Open nomad-vagabond opened 11 months ago

nomad-vagabond commented 11 months ago

Existing spline construction methods assume that the user passes an array of points to interpolate/approximate. This approach, however, does not provide control over interpolation methods, and in some cases fails to satisfy expected smoothness.

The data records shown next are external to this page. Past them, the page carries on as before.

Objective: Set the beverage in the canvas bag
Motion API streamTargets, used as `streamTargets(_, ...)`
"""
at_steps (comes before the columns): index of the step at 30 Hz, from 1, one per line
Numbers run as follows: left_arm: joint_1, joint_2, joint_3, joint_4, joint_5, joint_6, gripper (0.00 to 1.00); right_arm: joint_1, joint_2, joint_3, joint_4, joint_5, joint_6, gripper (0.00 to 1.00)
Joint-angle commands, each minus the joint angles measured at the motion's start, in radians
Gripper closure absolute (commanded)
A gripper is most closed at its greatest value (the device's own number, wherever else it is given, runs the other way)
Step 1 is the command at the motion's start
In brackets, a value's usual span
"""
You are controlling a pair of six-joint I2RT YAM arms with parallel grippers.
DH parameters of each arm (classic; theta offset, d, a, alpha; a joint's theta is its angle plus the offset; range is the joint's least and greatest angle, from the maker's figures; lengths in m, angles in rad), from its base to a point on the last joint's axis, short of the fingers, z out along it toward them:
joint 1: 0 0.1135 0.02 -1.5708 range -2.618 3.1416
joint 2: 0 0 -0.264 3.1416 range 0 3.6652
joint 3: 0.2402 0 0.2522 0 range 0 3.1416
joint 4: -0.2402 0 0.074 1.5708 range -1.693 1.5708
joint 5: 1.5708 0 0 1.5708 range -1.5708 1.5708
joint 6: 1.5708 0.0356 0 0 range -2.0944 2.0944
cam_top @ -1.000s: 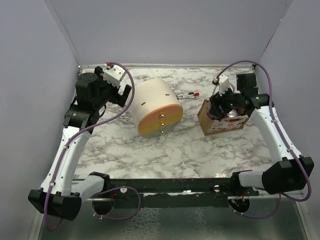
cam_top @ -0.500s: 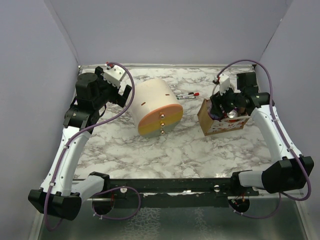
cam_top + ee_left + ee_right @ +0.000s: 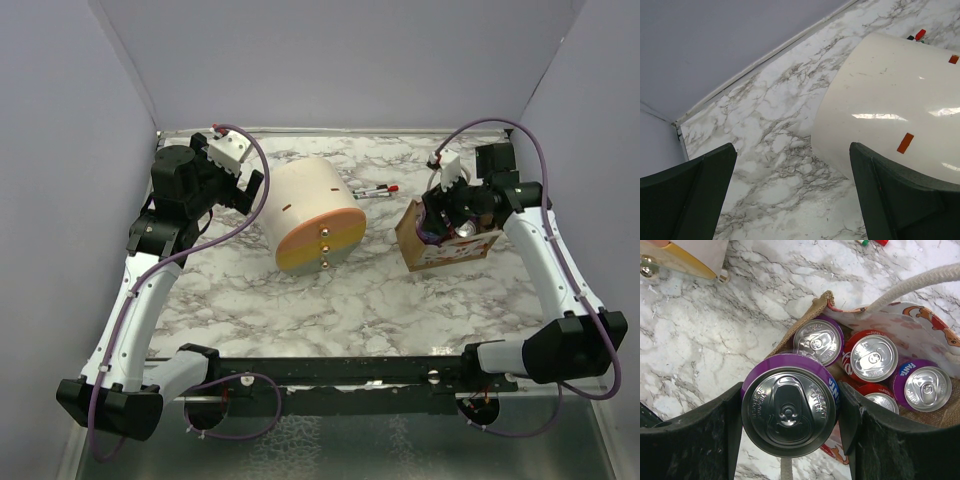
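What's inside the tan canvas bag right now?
Four upright metal drink cans: two purple, two red. The purple can in the right claw hides part of the tan canvas bag.

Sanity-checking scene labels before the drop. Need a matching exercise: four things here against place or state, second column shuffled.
1. purple-rimmed silver drink can
2. large cream-and-orange cylinder
3. thin red-tipped pen
4. left tool

A. open, nothing held
B. lying on its side, mid-table
C. held by right tool over the rim of the tan-brown canvas bag
D. lying flat towards the back wall

Pairs: 1-C, 2-B, 3-D, 4-A
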Motion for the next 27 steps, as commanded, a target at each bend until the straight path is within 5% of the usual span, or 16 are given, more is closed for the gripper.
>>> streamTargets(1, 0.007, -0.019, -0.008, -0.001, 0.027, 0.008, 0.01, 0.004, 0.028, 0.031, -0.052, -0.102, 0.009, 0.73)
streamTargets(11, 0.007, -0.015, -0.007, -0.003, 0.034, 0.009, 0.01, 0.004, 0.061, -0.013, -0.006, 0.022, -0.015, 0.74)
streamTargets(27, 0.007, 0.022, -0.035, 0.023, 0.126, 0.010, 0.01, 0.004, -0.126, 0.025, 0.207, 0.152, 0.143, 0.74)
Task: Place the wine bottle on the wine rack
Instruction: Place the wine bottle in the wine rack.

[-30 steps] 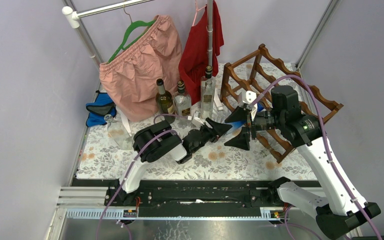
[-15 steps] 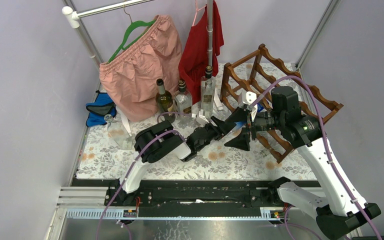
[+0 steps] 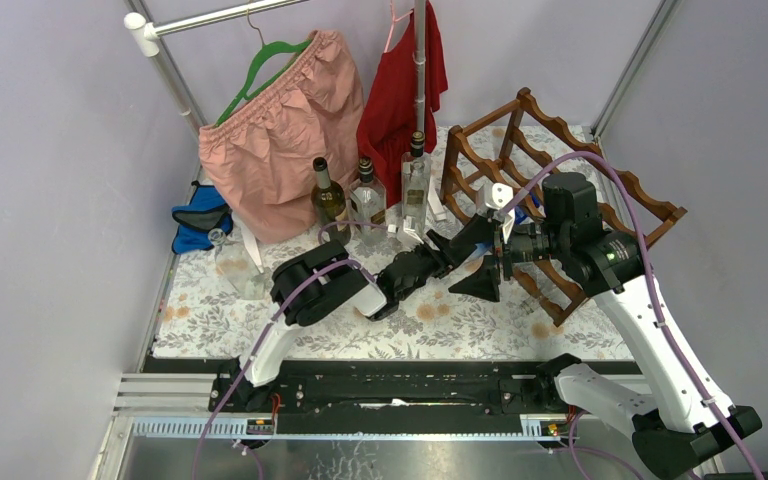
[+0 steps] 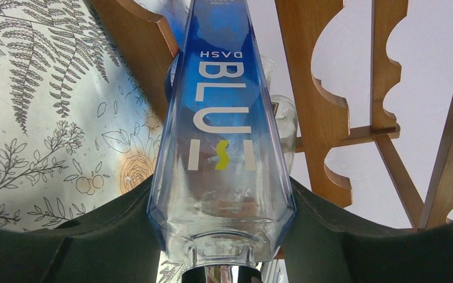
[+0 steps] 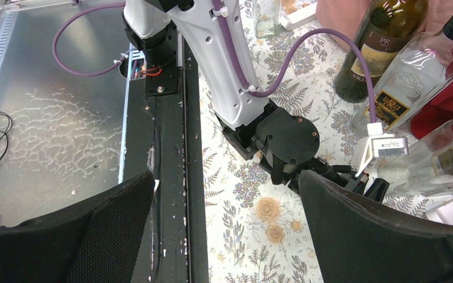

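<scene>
With the left tool (image 4: 221, 247), clamping the wine bottle (image 4: 221, 147) at about half spread, pressing dark fingers (image 4: 94, 236) against both slanted flanks of its wide end. Holding it aloft over the flowered tabletop (image 4: 35, 118) and pointing its narrowing blue end between the uprights of the wine rack (image 4: 307, 88); not managing to tell whether glass is touching wood yet. Gripping smooth, tapered glass, so probably risking a slide forward out of the grasp on tipping the far end down or nudging a rail. Aiming, as far as can be judged, close to a scalloped edge rather than squarely at a hollow, so risking a knock there and a twist in the grip. Sitting just in front of a clear glass shape, too blurred to name, and possibly clinking against it. Holding the right tool (image 3: 482, 262) spread fully wide, gripping nothing, hanging just beside the left one in front of the rack, so risking a clash of fingers on any push forward. Dealing with a light open frame standing askew on the tabletop, perhaps shoving or tipping it instead of seating the bottle. Farther back, working near three upright bottles (image 3: 365, 195) below the hanging garments (image 3: 280, 140), possibly toppling one with a swing of the left arm.
</scene>
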Available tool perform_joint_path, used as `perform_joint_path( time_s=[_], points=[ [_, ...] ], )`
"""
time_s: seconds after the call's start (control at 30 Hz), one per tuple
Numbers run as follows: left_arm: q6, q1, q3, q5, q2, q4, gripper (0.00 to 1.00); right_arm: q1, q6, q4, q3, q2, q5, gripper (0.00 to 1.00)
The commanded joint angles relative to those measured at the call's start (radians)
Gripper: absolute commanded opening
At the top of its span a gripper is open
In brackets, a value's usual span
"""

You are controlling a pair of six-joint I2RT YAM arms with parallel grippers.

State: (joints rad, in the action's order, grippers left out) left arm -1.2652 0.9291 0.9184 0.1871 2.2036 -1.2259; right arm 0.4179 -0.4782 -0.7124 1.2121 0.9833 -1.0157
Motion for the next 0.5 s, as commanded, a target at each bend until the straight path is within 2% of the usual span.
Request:
perform_joint_path(
  time_s=[0.0, 0.2, 0.47],
  points=[
    [0.042, 0.022, -0.005, 0.009, -0.025, -0.041, 0.54, -0.009, -0.01, 0.028, -0.002, -0.012, -0.035, 1.0],
    [0.055, 0.026, -0.015, 0.02, -0.043, -0.026, 0.67, -0.009, -0.008, 0.027, 0.0, -0.014, -0.038, 1.0],
    [0.073, 0.032, -0.034, 0.028, -0.061, -0.019, 0.76, -0.008, -0.011, 0.024, -0.002, -0.014, -0.045, 1.0]
  ],
)
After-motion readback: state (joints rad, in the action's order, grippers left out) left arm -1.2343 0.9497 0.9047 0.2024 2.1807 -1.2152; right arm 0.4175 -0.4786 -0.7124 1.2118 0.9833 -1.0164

Example. For the airfoil geometry, I often obtain wavy shapes due to overfitting (I use Selig format for the profile points). A possible solution would be to construct the desired shape using external spline approx libraries or services (SciPy, NurbsPython, SplineCloud) and pass spline-supporting data (control points, knots, degree) directly into CadQuery to end up with the shape of desired smoothness.

OCC supports this type of the spline creation via OCC.Geom.Geom_BSplineCurve class.

Links to OCCT documentation:

adam-urbanczyk commented 10 months ago

First take a look at cq.Shape.makeSplineApprox and cq.Workplane.splineApprox.

nomad-vagabond commented 10 months ago

First take a look at cq.Shape.makeSplineApprox and cq.Workplane.splineApprox.

I see no way how these methods are related to the proposed functionality.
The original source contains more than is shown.